If you’ve worked in any techology-related field for any length of time—or probably in any other field, for that matter—you’ve spent a lot of time wondering how Steve Jobs manages to pull one great product after another out of his hat.
Leander Kahney sat down for 90 minutes with former Apple chief executive John Sculley, who should have a pretty good idea how Steve Jobs does it. Sculley, for the youngs, is the guy who Steve Jobs lured away from Pepsi by asking, “Do you want to spend the rest of your life selling sugared water or do you want a chance to change the world?” Sculley is also the guy who later won a battle for control of Apple against Jobs.

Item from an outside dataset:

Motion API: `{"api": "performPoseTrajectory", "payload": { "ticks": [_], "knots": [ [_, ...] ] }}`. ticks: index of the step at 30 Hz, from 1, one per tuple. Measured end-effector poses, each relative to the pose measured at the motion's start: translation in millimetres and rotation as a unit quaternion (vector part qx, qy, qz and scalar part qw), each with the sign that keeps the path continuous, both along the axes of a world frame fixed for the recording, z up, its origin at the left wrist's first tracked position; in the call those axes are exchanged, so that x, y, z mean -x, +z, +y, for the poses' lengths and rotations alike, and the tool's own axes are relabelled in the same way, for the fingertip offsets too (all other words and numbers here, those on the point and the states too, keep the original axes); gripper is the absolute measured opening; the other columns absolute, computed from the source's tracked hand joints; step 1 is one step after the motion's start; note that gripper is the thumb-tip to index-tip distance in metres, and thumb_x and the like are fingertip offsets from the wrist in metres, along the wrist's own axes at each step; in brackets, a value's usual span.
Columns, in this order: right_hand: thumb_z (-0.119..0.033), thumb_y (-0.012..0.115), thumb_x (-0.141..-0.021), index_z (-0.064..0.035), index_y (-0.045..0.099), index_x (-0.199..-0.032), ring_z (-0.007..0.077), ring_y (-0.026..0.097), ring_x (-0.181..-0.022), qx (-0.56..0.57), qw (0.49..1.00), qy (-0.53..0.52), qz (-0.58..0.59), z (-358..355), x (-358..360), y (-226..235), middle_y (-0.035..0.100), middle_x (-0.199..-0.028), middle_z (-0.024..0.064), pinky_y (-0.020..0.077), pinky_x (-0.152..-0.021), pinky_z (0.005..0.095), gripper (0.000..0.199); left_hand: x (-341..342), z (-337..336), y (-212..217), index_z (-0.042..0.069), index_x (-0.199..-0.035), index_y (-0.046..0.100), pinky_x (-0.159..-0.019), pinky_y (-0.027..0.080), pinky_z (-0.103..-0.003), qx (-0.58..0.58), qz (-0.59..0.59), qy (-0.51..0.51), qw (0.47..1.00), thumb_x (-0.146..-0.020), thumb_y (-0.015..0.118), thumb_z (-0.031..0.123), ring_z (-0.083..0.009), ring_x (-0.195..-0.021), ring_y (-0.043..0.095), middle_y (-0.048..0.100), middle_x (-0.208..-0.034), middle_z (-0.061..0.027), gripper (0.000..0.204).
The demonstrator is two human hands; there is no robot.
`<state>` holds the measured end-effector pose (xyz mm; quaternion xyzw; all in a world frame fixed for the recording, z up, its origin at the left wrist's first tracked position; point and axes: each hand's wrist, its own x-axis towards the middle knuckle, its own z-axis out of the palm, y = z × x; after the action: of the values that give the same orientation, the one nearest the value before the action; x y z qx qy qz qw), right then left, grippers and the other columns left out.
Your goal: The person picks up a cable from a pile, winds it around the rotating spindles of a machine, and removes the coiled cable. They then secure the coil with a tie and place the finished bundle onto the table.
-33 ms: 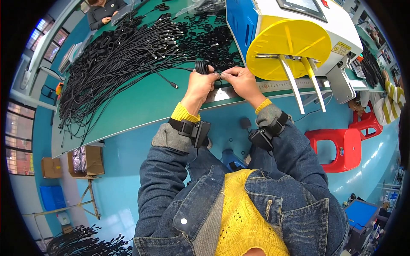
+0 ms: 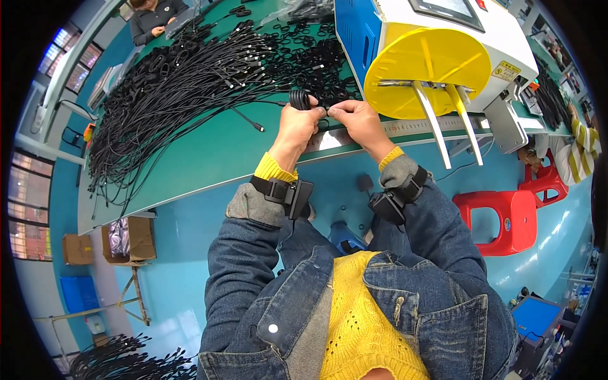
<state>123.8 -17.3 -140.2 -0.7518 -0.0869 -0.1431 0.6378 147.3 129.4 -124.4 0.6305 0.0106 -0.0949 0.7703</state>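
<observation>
My left hand (image 2: 296,126) is closed round a small coiled bundle of black cable (image 2: 298,99), its loops standing up above the fingers. Fingertips pressed together, my right hand (image 2: 365,128) pinches something small and dark right beside the left thumb; the fingers hide what it is. Both hands are close together over the near edge of the green table (image 2: 190,171). A cable end with a light metal plug (image 2: 258,126) lies on the table left of my left hand.
A large heap of black cables (image 2: 183,95) spreads across the left of the table. Coiled bundles (image 2: 310,63) lie beyond my hands. A machine with a yellow disc (image 2: 430,69) and two protruding bars stands at right. A metal ruler (image 2: 418,126) runs along the edge; red stools (image 2: 519,218) stand below.
</observation>
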Motion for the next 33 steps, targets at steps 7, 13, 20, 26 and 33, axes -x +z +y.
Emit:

Sculley, remarkably, unveils Jobs’s “first principles:”
- Beautiful design
- Customer experience
- No focus groups
- Perfectionism
- Vision
- Mimimalism
- Hire the best
- Sweat the details
- Keep it small
- Reject bad work
- Perfection
- Systems thinker
Master those dozen principles and you’re well on your way to doing great work. Of course, it helps if you actually have the authority to employ those five principles; few of us do.
I find the customer experience principle the most easily applicable and find myself on every project saying to the project’s stakeholders: “You may sign my check, but I’m working for the users.”
The no focus groups principle is the most compelling. If you’re creating something completely new, how can you possibly ask someone else what that new thing should be, look like or work like? They, understandably, don’t have a clue. Kahney quotes Sculley as saying Jobs “... believed that showing someone a calculator, for example, would not give them any indication as to where the computer was going to go because it was just too big a leap.”
The perfectionism principle is probably the hardest sell. In brainstorming and prototyping, I’m a strong advocate of an iterative approach—failing early and often—of continually improved refinement. But when it comes to a final deliverable, I believe in doing everything as close to absolutely perfect as possible. Good enough never is. Lately I’m finding myself being told that my “standards are just too high.” That’s crap and a convenient cop-out.
Sculley tells Kahney what I think should be the first of the “first principles” when it comes to Steve Jobs’s success: “He was not a designer but a great systems thinker. That is something you don’t see with other companies. They tend to focus on their piece and outsource everything else.”